Strage della Bettola monumento nuovo
Vezzano: nel settantesimo dell’eccidio che causò 32 morti un concerto e l’inaugurazione della scultura rinnovata
VEZZANO. A 70 anni da uno dei momenti più tragici della storia di Vezzano, l’eccidio della Bettola viene ricordato con la musica, un libro, la pietra e il metallo. Domenica 22 e lunedì 23 giugno sono in programma diversi appuntamenti per ricordare l’eccidio del 24 giugno 1944, la notte di San Giovanni, quando 32 abitanti della frazione della Bettola vennero massacrati dai soldati nazisti, aiutati da militi fascisti. Fu il terribile risultato della rappresaglia voluta dal comando occupante per un’azione partigiana avvenuta sempre il 24 giugno, poche ore prima, in cui avevano perso la vita due soldati tedeschi e tre resistenti italiani. Dopo le uccisioni, i corpi e le case vennero bruciati. Fra le vittime, anche bambini di pochi anni e anziani, rastrellati nelle case attorno alla piccola frazione Da decenni alla Bettola si trova un monumento commemorativo, che per il 70° anniversario è stato sistemato e allargato, finendo per creare una sorta di recinto sacro nel piazzale dove è stato costruito.
Il progetto, voluto dal Comune è stato curato dagli architetti Antonella Predieri e Angelo Dallasta grazie alla collaborazione della famiglia Valcavi, che vive nella zona e ha concesso l’area per il cantiere. Prevede uno spazio molto più ampio rispetto al precedente, che oltre alle lapidi con i nomi delle vittime presenta diversi arredi architettonici. L’inaugurazione del “nuovo” monumento si terrà lunedì alle 20 alla presenza delle autorità, e sarà seguita alle 21.30 da un concerto a Casa Lolli di Montalto. Si esibirà Cisco, ex cantante dei Modena City Ramblers, affiancato dal fisarmonicista Alberto Cottica e dal chitarrista Giovanni Rubbiani, come lui ex Modena City. Non è una scelta causale. Cottica è il nipote di Liliana Del Monte, una delle poche superstiti della strage. Nel 1944, undicenne, si salvò buttandosi dalla casa in fiamme, venendo soccorsa da un soldato tedesco impietosito e poi da altri sopravvissuti. Nel 1996, nell’album “La grande famiglia”, i Modena City Ramblers incisero la canzone “L’unica superstite”, dedicata a Liliana.

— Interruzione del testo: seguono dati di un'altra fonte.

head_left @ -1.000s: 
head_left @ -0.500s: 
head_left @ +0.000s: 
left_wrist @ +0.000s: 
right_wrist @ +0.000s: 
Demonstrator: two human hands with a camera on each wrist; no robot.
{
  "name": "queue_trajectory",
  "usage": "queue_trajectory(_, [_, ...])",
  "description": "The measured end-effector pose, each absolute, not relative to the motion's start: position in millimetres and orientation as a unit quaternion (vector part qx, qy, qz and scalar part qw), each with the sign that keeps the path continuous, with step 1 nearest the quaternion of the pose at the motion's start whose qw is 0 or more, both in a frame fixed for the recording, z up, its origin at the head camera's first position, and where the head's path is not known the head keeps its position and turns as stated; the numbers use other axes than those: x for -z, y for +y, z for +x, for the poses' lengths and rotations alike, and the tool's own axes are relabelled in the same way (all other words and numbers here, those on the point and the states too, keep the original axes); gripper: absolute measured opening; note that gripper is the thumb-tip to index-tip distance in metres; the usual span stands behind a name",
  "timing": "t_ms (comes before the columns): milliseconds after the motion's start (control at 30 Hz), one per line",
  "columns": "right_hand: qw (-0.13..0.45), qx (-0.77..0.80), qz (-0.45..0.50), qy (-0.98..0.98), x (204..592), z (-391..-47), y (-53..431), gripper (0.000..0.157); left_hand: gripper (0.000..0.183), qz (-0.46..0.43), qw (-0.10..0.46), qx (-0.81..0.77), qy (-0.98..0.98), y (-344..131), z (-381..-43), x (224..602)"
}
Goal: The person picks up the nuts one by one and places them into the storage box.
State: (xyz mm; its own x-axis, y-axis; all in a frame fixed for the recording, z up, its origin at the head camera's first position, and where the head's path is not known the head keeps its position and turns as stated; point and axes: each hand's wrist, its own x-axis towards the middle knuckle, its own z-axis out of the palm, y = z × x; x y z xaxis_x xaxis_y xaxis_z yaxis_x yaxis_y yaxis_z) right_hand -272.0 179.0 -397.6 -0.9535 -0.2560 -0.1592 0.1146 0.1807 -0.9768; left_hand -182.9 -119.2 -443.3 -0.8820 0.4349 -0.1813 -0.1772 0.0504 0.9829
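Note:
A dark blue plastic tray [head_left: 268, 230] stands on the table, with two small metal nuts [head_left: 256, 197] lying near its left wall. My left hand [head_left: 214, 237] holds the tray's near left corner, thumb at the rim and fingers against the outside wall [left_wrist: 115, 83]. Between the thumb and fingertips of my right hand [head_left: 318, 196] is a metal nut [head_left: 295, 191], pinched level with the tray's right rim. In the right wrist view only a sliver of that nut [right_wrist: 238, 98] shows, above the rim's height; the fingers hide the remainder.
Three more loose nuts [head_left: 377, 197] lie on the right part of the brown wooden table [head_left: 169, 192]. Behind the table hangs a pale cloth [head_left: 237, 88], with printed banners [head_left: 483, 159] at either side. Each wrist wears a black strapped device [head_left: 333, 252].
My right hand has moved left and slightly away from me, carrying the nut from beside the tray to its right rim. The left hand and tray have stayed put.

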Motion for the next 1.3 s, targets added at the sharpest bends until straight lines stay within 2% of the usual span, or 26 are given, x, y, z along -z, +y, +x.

Un’anticipazione storica ci sarà domenica 22 giugno con la presentazione del libro “La Bettola. La strage della notte di San Giovanni”, curato da Matthias Durchfeld e Massimo Storchi di Istoreco, realizzato in collaborazione fra il Comune di Vezzano e l’Istituto storico reggiano. Durchfeld, vezzanese adottivo, e Storchi hanno ricostruito l’intera vicenda attingendo anche alle fonti d’epoca e dai ricordi tutt’ora vivi fra le famiglie della Bettola e della Vecchia. Il volume verrà illustrato alle 20.30 di domenica alla Vecchia, durante la sagra di San Giovanni. È la prima pubblicazione sulla strage da oltre mezzo secolo a questa parte.